*TRY IT*. The records must be retyped exactly, with no pictures included.

Excerpts from a dataset:
------
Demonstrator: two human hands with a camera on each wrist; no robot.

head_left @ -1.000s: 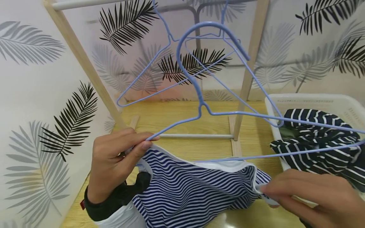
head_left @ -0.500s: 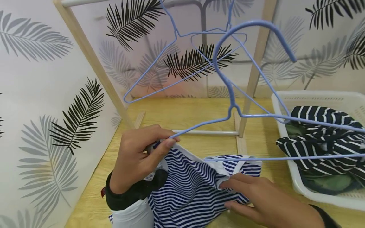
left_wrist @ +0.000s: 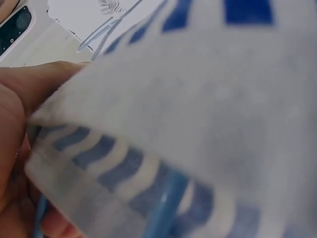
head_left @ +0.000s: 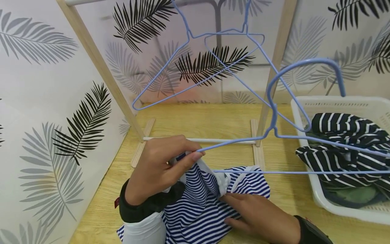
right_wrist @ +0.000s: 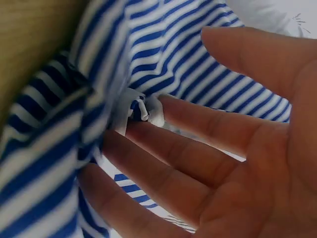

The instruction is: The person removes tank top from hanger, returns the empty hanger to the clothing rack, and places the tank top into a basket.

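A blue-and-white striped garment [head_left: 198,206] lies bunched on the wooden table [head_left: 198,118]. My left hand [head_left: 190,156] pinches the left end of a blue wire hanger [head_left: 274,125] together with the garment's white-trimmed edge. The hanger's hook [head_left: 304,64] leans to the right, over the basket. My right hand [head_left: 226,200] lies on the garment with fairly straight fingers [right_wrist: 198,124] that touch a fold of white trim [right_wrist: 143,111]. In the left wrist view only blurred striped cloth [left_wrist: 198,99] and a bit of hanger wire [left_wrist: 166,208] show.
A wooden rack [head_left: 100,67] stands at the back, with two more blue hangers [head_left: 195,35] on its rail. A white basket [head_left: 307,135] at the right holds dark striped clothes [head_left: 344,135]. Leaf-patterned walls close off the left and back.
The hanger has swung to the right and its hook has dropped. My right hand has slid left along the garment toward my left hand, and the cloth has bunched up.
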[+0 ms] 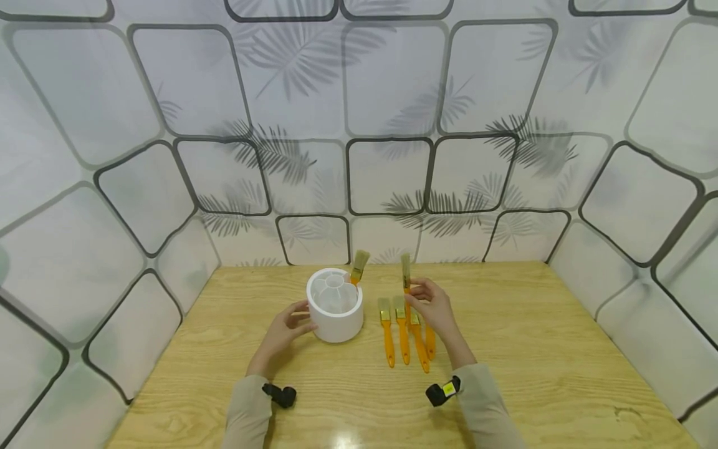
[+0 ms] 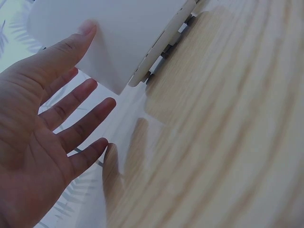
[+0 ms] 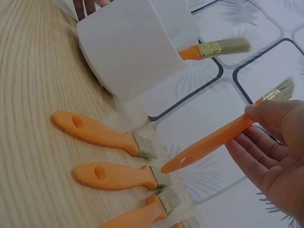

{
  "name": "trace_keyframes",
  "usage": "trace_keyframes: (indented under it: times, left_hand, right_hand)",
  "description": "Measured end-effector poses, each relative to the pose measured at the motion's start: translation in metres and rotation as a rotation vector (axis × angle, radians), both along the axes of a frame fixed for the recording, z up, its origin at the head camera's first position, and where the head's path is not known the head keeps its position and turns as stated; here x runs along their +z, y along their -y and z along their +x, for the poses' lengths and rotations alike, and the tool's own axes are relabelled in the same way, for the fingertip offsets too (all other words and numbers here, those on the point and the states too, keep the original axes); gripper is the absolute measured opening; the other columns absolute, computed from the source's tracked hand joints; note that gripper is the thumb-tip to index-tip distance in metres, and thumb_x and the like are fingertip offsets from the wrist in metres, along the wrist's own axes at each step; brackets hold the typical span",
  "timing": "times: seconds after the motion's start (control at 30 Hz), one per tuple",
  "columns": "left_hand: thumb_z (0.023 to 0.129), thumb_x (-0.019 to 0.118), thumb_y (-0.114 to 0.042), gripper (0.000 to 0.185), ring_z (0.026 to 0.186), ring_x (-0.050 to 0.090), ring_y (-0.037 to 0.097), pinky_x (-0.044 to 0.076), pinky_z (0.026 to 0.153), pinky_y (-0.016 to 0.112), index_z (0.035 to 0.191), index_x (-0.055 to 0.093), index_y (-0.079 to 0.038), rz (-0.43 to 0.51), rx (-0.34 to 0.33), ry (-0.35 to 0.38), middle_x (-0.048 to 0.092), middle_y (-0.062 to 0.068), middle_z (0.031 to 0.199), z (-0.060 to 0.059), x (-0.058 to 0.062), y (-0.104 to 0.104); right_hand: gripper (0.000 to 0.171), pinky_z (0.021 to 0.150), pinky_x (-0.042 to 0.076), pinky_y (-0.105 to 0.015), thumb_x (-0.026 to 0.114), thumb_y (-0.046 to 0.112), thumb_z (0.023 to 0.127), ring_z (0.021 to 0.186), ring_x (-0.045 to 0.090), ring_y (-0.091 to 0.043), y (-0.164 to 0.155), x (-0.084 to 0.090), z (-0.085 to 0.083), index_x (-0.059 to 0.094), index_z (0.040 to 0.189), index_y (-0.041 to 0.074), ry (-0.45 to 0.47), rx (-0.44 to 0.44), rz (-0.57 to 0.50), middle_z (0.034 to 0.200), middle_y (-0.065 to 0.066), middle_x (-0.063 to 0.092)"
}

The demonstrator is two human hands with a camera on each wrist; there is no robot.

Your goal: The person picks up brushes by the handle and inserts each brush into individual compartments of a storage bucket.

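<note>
A white round organizer (image 1: 336, 321) with inner compartments stands on the table, with one paintbrush (image 1: 359, 268) upright in a compartment at its right side, bristles up. My left hand (image 1: 287, 330) is at the organizer's left side. In the left wrist view its thumb (image 2: 71, 50) touches the white wall, and the other fingers are spread and nearly straight. Between thumb and fingers, my right hand (image 1: 434, 305) pinches another paintbrush (image 3: 213, 142), bristles up, above the table. Below that hand lie several more orange-handled paintbrushes (image 1: 388, 337), side by side, bristles pointing away from me.
The light wooden table (image 1: 533, 349) reaches back to a patterned curtain (image 1: 387, 174), which also encloses both sides. Black wrist cameras (image 1: 443, 391) are strapped over both sleeves.
</note>
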State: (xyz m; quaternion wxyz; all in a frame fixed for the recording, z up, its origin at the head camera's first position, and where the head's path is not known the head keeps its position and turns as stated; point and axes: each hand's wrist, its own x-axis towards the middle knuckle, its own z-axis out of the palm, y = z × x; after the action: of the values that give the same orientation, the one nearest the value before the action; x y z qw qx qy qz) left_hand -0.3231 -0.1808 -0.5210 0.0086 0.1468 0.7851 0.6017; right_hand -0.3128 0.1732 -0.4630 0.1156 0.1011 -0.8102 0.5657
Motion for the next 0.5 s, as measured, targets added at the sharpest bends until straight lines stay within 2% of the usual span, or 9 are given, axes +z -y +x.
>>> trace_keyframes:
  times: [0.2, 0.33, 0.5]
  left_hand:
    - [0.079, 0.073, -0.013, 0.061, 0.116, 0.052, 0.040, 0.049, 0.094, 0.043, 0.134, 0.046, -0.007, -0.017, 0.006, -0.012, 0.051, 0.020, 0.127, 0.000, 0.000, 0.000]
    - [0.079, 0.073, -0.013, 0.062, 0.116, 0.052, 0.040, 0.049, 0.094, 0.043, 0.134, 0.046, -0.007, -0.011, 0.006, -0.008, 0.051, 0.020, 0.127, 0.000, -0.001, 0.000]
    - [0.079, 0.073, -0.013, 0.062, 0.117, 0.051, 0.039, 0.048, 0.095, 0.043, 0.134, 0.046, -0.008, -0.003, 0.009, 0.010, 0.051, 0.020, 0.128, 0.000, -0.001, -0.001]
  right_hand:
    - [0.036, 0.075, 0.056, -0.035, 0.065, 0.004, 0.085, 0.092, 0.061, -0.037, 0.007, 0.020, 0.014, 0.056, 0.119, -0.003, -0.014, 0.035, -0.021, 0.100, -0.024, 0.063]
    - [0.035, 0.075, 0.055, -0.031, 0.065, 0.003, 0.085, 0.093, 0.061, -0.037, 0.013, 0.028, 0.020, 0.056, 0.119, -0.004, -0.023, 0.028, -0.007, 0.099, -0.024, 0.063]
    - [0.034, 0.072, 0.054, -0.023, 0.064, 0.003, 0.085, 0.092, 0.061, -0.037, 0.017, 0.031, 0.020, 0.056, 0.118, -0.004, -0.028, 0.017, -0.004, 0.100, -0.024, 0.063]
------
*ANSWER*.
Demonstrator: two human hands with a camera on each wrist; no robot.

head_left @ -1.000s: 
head_left @ -0.500s: 
left_wrist @ +0.000s: 
head_left @ +0.000s: 
right_wrist @ +0.000s: 

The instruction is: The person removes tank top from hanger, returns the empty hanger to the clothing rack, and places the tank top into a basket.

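A blue-and-white striped garment [head_left: 198,206] lies bunched on the wooden table [head_left: 198,118]. My left hand [head_left: 190,156] pinches the left end of a blue wire hanger [head_left: 274,125] together with the garment's white-trimmed edge. The hanger's hook [head_left: 304,64] leans to the right, over the basket. My right hand [head_left: 226,200] lies on the garment with fairly straight fingers [right_wrist: 198,124] that touch a fold of white trim [right_wrist: 143,111]. In the left wrist view only blurred striped cloth [left_wrist: 198,99] and a bit of hanger wire [left_wrist: 166,208] show.
A wooden rack [head_left: 100,67] stands at the back, with two more blue hangers [head_left: 195,35] on its rail. A white basket [head_left: 307,135] at the right holds dark striped clothes [head_left: 344,135]. Leaf-patterned walls close off the left and back.
The hanger has swung to the right and its hook has dropped. My right hand has slid left along the garment toward my left hand, and the cloth has bunched up.
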[+0 ms] 
[+0 ms] 
[+0 ms] 

{
  "name": "trace_keyframes",
  "usage": "trace_keyframes: (indented under it: times, left_hand, right_hand)",
  "description": "Measured end-effector poses, each relative to the pose measured at the motion's start: translation in metres and rotation as a rotation vector (axis × angle, radians), both along the axes of a frame fixed for the recording, z up, its origin at the head camera's first position, and where the head's path is not known the head keeps its position and turns as stated; here x runs along their +z, y along their -y and z along their +x, for the poses' lengths and rotations alike, and the tool's own axes are relabelled in the same way, for the fingertip offsets too (all other words and numbers here, those on the point and the states too, keep the original axes); gripper is the absolute measured opening; the other columns absolute, computed from the source's tracked hand joints; note that gripper is the thumb-tip to index-tip distance in metres, and thumb_x and the like are fingertip offsets from the wrist in metres, along the wrist's own axes at each step; brackets hold the typical span",
  "timing": "times: seconds after the motion's start (control at 30 Hz), one per tuple",
  "columns": "left_hand: thumb_z (0.023 to 0.129), thumb_x (-0.019 to 0.118), thumb_y (-0.114 to 0.042), gripper (0.000 to 0.185), ring_z (0.026 to 0.186), ring_x (-0.050 to 0.090), ring_y (-0.037 to 0.097), pinky_x (-0.044 to 0.076), pinky_z (0.026 to 0.153), pinky_y (-0.016 to 0.112), index_z (0.035 to 0.191), index_x (-0.055 to 0.093), index_y (-0.079 to 0.038), rz (-0.43 to 0.51), rx (-0.34 to 0.33), ry (-0.35 to 0.38), middle_x (-0.048 to 0.092), middle_y (-0.062 to 0.068), middle_z (0.031 to 0.199), z (-0.060 to 0.059), x (-0.058 to 0.062), y (-0.104 to 0.104); right_hand: gripper (0.000 to 0.171), pinky_z (0.021 to 0.150), pinky_x (-0.042 to 0.076), pinky_y (-0.105 to 0.015), thumb_x (-0.026 to 0.114), thumb_y (-0.046 to 0.112), thumb_z (0.023 to 0.127), ring_z (0.021 to 0.186), ring_x (-0.045 to 0.090), ring_y (-0.091 to 0.043), y (-0.164 to 0.155), x (-0.084 to 0.090), z (-0.085 to 0.083), index_x (-0.059 to 0.094), index_z (0.040 to 0.189), index_y (-0.041 to 0.074), ry (-0.45 to 0.47), rx (-0.44 to 0.44), rz (-0.57 to 0.50), middle_z (0.034 to 0.200), middle_y (-0.065 to 0.066), middle_x (-0.063 to 0.092)"
}

The demonstrator is two human hands with a camera on each wrist; there is no robot.

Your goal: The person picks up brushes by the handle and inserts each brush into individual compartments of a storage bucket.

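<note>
A white round organizer (image 1: 336, 321) with inner compartments stands on the table, with one paintbrush (image 1: 359, 268) upright in a compartment at its right side, bristles up. My left hand (image 1: 287, 330) is at the organizer's left side. In the left wrist view its thumb (image 2: 71, 50) touches the white wall, and the other fingers are spread and nearly straight. Between thumb and fingers, my right hand (image 1: 434, 305) pinches another paintbrush (image 3: 213, 142), bristles up, above the table. Below that hand lie several more orange-handled paintbrushes (image 1: 388, 337), side by side, bristles pointing away from me.
The light wooden table (image 1: 533, 349) reaches back to a patterned curtain (image 1: 387, 174), which also encloses both sides. Black wrist cameras (image 1: 443, 391) are strapped over both sleeves.
</note>
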State: (xyz m; quaternion wxyz; all in a frame fixed for the recording, z up, its origin at the head camera's first position, and where the head's path is not known the head keeps its position and turns as stated; point and axes: each hand's wrist, its own x-axis towards the middle knuckle, its own z-axis out of the palm, y = z × x; after the action: of the values that give the same orientation, the one nearest the value before the action; x y z qw qx qy qz) left_hand -0.3231 -0.1808 -0.5210 0.0086 0.1468 0.7851 0.6017; right_hand -0.3128 0.1732 -0.4630 0.1156 0.1011 -0.8102 0.5657
Motion for the next 0.5 s, as measured, targets added at the sharpest bends until straight lines stay within 2% of the usual span, or 9 are given, axes +z -y +x.
>>> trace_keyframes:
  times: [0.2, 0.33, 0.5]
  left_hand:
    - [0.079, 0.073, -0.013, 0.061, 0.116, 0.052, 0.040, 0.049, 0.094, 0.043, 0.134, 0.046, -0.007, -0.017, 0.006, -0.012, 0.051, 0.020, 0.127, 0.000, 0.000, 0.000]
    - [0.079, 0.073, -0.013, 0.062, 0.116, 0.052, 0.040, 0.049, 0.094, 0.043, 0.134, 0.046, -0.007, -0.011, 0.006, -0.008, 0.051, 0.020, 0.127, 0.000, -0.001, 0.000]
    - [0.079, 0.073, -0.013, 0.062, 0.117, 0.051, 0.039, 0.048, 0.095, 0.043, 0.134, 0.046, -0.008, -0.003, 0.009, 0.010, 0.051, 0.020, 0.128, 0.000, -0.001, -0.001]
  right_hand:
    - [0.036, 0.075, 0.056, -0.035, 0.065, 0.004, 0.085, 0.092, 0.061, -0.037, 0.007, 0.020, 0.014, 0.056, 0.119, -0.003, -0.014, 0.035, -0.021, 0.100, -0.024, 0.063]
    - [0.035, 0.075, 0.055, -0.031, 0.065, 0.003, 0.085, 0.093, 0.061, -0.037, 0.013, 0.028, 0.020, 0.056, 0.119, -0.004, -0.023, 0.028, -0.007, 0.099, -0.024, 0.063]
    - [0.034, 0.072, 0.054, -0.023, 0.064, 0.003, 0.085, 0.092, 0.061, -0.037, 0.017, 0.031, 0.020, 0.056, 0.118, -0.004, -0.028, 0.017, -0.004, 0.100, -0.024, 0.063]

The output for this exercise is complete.